Während Thoma in etwas gebrochenem English schmutzige Witze zum Besten gibt, erklärt mir Druce, dass man am besten viel trinken kann, wenn man immerzu ein bisschen isst, und so beginnt er auf einer wackeligen Tischkonstruktion auf einem karierten Abtrocknungstuch Tomaten, Speck und Brot aufzuschneiden, stellt den Salzstreuer daneben und alle drängen mich, doch bitte von dem «domestic» Essen zu nehmen. «Domestic» ist das Allerbeste. Aber Druce meint irgendwann trocken: «We say domestic, but it`s bullshit. It is imported from who knows where”. Alle brechen in schallendes Gelächter aus. Schliesslich kommt das Gespräch zum betrunkenen Kollegen. Offenbar schläft er bereits irgendwo im Gebüsch seinen Rausch aus. Im Rausch hat er sich wohl irgendeine kleine Verletzung eingefangen, die die Freunde augenzwinkernd so erklären: «You know, he fell from a stawberry tree!»
Zwischen den Sprüchen und Scherzen erzählen mir die Freunde auch ernstere Dinge. Thoma mit der Lichterkette auf dem Kopf hat offenbar Herzprobleme. Der Arzt hat ihm ein sogenanntes Sportlerherz diagnostiziert. Das Herz funktioniert nur unter starker Belastung wie es soll; eine Spätfolge von 1.5 Jahren Einsatz als Soldat im Krieg. Jeden Tag musste er da einen 45 kg Rucksack herumtragen.

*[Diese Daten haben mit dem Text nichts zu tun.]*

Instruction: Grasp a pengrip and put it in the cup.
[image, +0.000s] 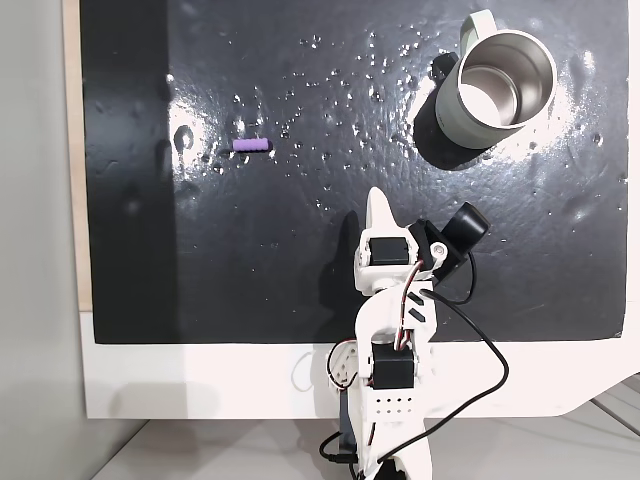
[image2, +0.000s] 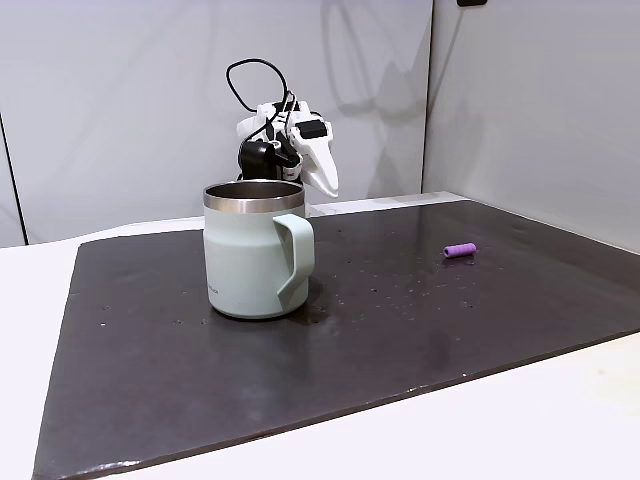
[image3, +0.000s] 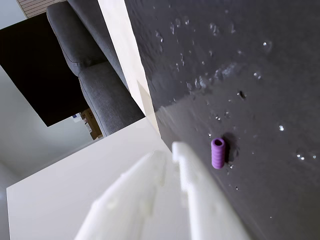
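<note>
The white desk (image: 200, 380) carries a large black mat (image: 300, 200) that is speckled with small shiny dimples. On the mat's upper right corner in a fixed view stands the cup (image: 492, 80), upright, its pale body topped by a steel rim; its shiny steel inside looks bare, holding nothing that can be seen. In a fixed view its loop handle (image2: 292, 262) faces the camera. The white arm (image: 390, 330) rises from the desk's near edge, and its hand (image: 378, 212) hangs above the mat with the two fingers pressed together, gripping nothing. The pengrip (image: 252, 145), a tiny purple tube, lies on its side on the mat, well apart from the cup and apart from the hand. In the wrist view the pengrip (image3: 218, 153) lies just beyond the hand's tip (image3: 178, 148).
</note>
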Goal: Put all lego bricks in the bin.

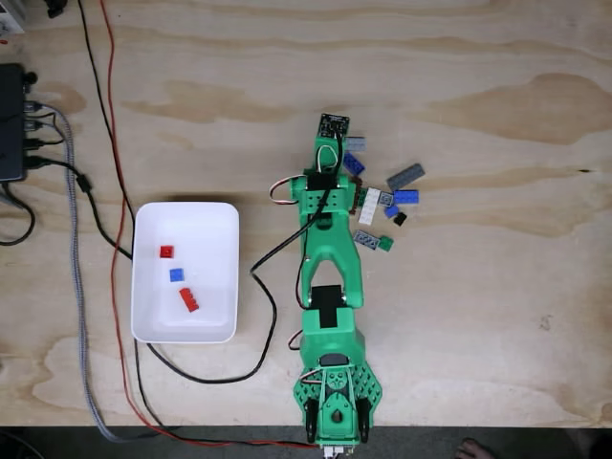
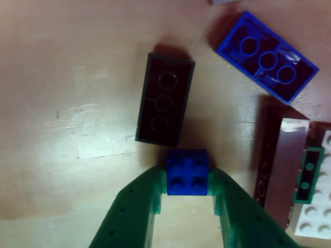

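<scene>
Lego bricks, tiny studded plastic pieces: 3 already lying in the shallow white rectangular plastic bin (image 1: 153, 287) at the left of the fixed view, namely a small red square (image 1: 167, 251), a small blue square (image 1: 176, 274) and a longer red brick (image 1: 189, 299). Roughly 8 more scattered on the plywood table (image 1: 497, 316) at the right of the green printed arm (image 1: 330, 258), among them a grey plate (image 1: 404, 176), a blue brick (image 1: 404, 197), a white plate (image 1: 368, 207) and a small black piece (image 1: 400, 218).

In the other view, a small blue 2x2 brick (image 2: 187, 172) pinched between the green jaws of the gripper (image 2: 187, 188), closed on its 2 side faces, studs facing the camera. Just beyond it, a dark brown 2x4 brick (image 2: 164, 99) lying upside down; at upper right a blue 2x4 brick (image 2: 267, 56), also underside up.

Judged step: lifting the caught brick for carrying to the bin. Best done by keeping the squeeze firm, rising straight up before swinging, so as not to nudge the brown brick so near the fingertips; then releasing low over a bare part of the bin, clear of its rim, to avoid a bounce out.

No brand, label or readable writing on any brick, the bin or the arm.
</scene>
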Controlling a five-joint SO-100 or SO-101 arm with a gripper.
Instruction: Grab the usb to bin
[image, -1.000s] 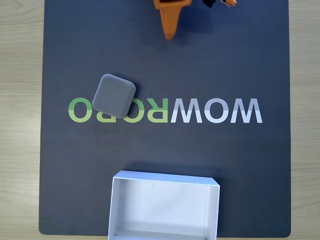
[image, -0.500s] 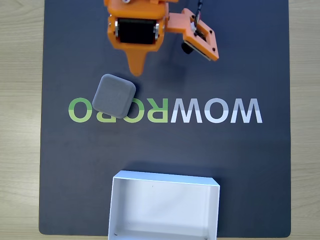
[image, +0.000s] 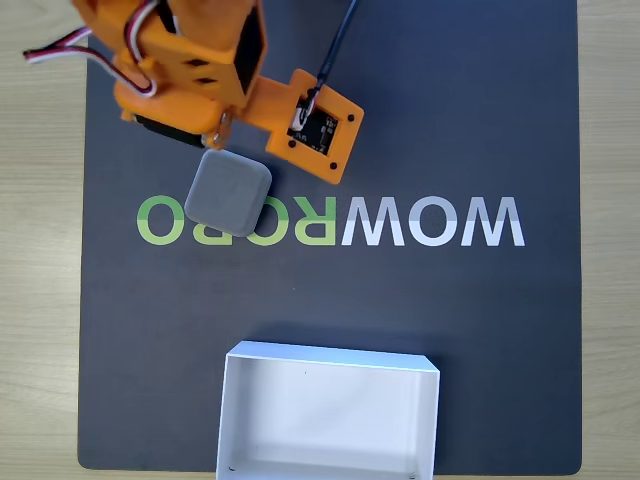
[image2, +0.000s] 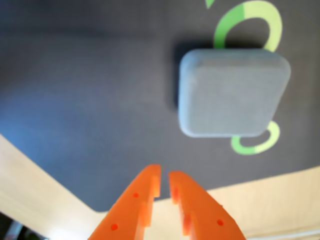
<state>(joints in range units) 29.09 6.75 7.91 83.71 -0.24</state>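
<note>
Gripper (image2: 165, 182): jaws almost together, holding nothing, tips short of the usb.
Change: arm has swung down from the mat's top edge, now right over the usb's upper corner.
Usb (image: 228, 191): flat on the mat (image: 500, 320), untouched.
Bin (image: 330, 358): well apart, empty.
Meaning: jaws must open before any grab.

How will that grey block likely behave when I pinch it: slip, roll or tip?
The usb lies flat on the dark mat, low and wide, so it should slide rather than roll or tip. Its rounded edges could let the pads ride off unless the pinch is centred. The matte surface probably gives fair grip. The gripper looks almost closed, so it would need opening first.
</note>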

Da ist es wieder. Der Krieg. Es gibt ein Leben davor und ein Leben danach. Welche Männer, die ich auf meiner Reise antreffe, haben wohl als Soldaten gedient? Haben sie schlimme Dinge getan? An was haben sie geglaubt? Von welchen Emotionen und Befehlen wurden sie getrieben? Um welchen Preis haben sie überlebt? Eine Reise durch Exjugoslavien ist auch Geschichtspuzzle zusammensetzen. Jeder erwähnt früher oder später den Krieg. Jeder hat seinen Blickwinkel und seine Ansicht. Je mehr ich über diesen Krieg lese und höre, desto komplexer scheint es. Auch heute, fast 30 Jahre später ist er präsent. Wie ein unruhiger Albtraum schwebt er über diesen Ländern und lebt im Nicht-Vergeben und in den schmerzhaften Erinnerungen weiter.

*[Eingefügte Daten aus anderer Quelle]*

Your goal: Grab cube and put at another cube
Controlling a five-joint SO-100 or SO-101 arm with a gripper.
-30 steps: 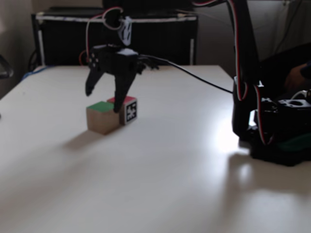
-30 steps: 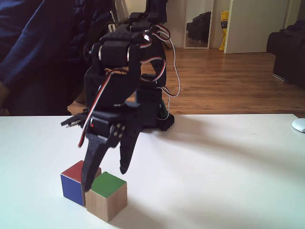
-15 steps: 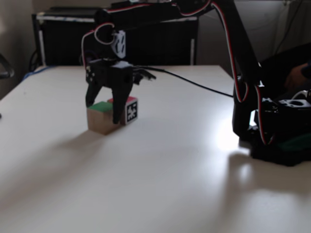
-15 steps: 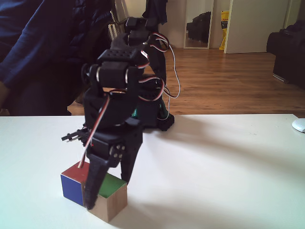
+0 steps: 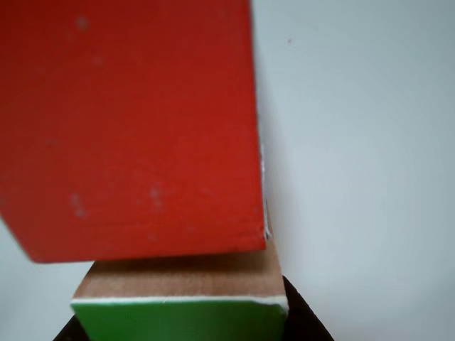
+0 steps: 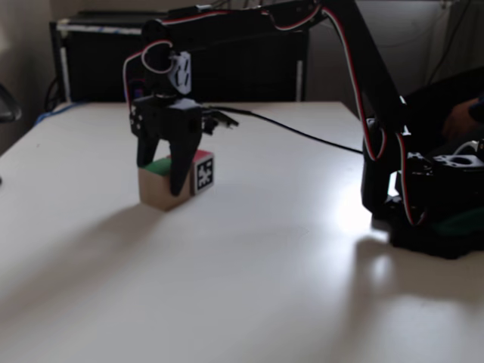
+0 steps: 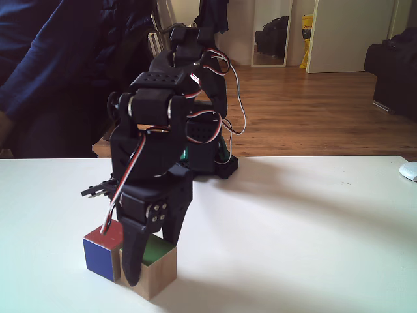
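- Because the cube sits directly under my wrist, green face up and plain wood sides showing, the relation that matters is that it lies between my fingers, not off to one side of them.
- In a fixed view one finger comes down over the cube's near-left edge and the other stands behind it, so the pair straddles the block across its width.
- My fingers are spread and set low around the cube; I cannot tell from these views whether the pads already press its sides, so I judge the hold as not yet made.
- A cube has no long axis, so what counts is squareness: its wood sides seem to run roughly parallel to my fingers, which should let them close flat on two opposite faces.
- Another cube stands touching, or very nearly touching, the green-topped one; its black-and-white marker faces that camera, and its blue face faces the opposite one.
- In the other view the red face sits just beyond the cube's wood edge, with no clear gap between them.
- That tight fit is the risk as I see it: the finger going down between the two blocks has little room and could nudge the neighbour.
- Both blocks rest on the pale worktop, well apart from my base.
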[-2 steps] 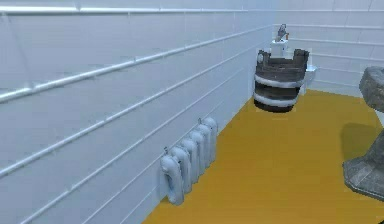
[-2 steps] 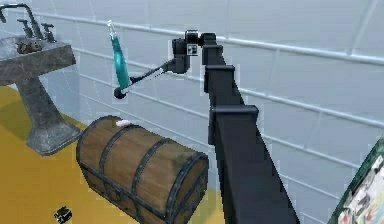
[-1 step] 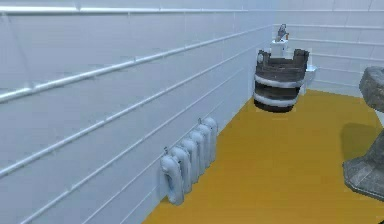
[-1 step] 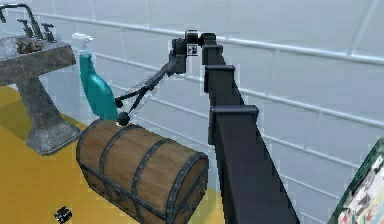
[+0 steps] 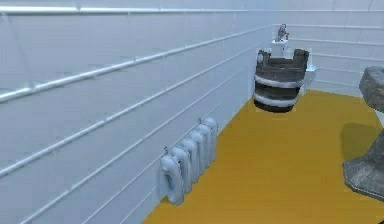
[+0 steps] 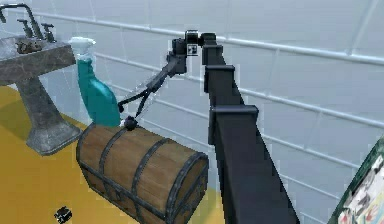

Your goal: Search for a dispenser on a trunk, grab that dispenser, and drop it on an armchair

«I like you a lot», ruft Thoma als ich erwähne, dass ich meinen Job in der Schweiz für diese Reise gekündigt habe. In dieser Gesellschaft wirkt der Gedanke an ein geregeltes Leben tatsächlich absurd und wenig erstrebenswert. Ein Gefühl, das mich auch noch die nächsten Tage begleiten wird. Zugunsten von was für einer Sicherheit investieren wir unsere kostbare Lebenszeit in klar getrennte Büro- und Freizeit? Im Moment habe weiss ich das nicht so genau.
Druce erklärt mir, dass er mal zwei Jahre in Amsterdam, dann sieben Jahre in Frankreich und auch an anderen Orten in Europa gelebt hat. Er spricht bosnisch kroatisch (eigentlich dasselbe, wenn ich das richtig verstehe), italienisch, englisch und französisch. Nahe Verwandte hat er in der Schweiz und in Deutschland. Er ist nicht der erste, der mir solch einen Lebenslauf schildert.
Mir scheint fast, die Menschen aus dem Balkan sind die wahren Europäer.